▶ The task:
Please copy out the entries until you have copied the line that contains "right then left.", beginning with the first line.

Recorded data
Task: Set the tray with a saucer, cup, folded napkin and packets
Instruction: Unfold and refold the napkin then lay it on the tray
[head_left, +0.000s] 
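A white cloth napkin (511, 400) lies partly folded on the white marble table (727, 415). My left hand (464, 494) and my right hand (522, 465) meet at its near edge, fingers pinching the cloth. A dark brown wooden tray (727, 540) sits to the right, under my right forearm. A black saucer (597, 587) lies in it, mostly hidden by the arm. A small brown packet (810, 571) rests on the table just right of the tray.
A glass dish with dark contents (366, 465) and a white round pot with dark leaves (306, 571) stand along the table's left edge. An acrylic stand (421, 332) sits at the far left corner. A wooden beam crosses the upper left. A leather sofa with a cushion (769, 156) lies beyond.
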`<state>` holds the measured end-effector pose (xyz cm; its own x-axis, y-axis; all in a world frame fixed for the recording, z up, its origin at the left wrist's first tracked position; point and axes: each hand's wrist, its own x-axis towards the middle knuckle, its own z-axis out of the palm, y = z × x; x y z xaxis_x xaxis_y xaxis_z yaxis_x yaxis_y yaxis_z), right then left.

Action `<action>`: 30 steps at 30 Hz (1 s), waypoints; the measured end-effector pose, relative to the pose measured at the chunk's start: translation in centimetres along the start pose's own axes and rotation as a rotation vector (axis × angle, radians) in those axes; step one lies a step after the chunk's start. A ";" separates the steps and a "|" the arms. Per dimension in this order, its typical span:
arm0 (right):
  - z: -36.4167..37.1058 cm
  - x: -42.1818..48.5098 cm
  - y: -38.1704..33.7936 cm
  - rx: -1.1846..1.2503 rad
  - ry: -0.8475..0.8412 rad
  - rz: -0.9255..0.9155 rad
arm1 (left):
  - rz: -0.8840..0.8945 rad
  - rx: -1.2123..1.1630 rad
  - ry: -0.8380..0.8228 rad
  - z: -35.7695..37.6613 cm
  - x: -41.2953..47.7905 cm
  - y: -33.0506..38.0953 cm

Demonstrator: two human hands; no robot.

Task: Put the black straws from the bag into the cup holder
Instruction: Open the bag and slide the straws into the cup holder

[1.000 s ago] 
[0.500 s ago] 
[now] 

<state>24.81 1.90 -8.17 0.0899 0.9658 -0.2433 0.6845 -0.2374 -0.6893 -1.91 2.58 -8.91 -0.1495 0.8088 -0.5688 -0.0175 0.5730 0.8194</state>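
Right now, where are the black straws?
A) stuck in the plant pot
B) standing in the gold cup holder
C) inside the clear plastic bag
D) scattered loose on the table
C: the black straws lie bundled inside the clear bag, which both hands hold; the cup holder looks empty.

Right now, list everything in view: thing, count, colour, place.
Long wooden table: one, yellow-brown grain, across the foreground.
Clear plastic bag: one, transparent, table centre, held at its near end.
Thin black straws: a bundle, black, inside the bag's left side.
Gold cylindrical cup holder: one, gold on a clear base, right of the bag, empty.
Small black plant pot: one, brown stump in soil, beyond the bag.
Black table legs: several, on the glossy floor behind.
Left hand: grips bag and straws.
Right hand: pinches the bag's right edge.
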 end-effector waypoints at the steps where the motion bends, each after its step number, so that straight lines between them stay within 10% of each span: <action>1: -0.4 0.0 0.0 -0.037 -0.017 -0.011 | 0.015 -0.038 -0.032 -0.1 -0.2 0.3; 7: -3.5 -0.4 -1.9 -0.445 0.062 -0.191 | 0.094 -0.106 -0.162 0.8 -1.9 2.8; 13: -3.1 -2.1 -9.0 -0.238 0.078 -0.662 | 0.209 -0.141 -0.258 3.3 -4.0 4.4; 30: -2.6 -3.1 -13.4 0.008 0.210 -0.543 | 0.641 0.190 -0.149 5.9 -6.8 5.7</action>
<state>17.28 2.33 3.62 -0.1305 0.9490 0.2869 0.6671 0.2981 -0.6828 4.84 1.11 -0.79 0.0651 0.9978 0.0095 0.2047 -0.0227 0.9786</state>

▶ Task solution:
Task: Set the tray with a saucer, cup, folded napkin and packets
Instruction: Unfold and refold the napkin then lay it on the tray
[head_left, +0.000s] 
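A white cloth napkin (511, 400) lies partly folded on the white marble table (727, 415). My left hand (464, 494) and my right hand (522, 465) meet at its near edge, fingers pinching the cloth. A dark brown wooden tray (727, 540) sits to the right, under my right forearm. A black saucer (597, 587) lies in it, mostly hidden by the arm. A small brown packet (810, 571) rests on the table just right of the tray.
A glass dish with dark contents (366, 465) and a white round pot with dark leaves (306, 571) stand along the table's left edge. An acrylic stand (421, 332) sits at the far left corner. A wooden beam crosses the upper left. A leather sofa with a cushion (769, 156) lies beyond.
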`<state>` holds the measured end-effector pose (xyz cm; its own x-axis, y-axis; all in a world frame fixed for the recording, z up, its origin at the left wrist's first tracked position; point and axes: each hand's wrist, its own x-axis towards the middle knuckle, its own z-axis out of the palm, y = z × x; x y z xaxis_x xaxis_y xaxis_z yaxis_x yaxis_y yaxis_z), right then left.

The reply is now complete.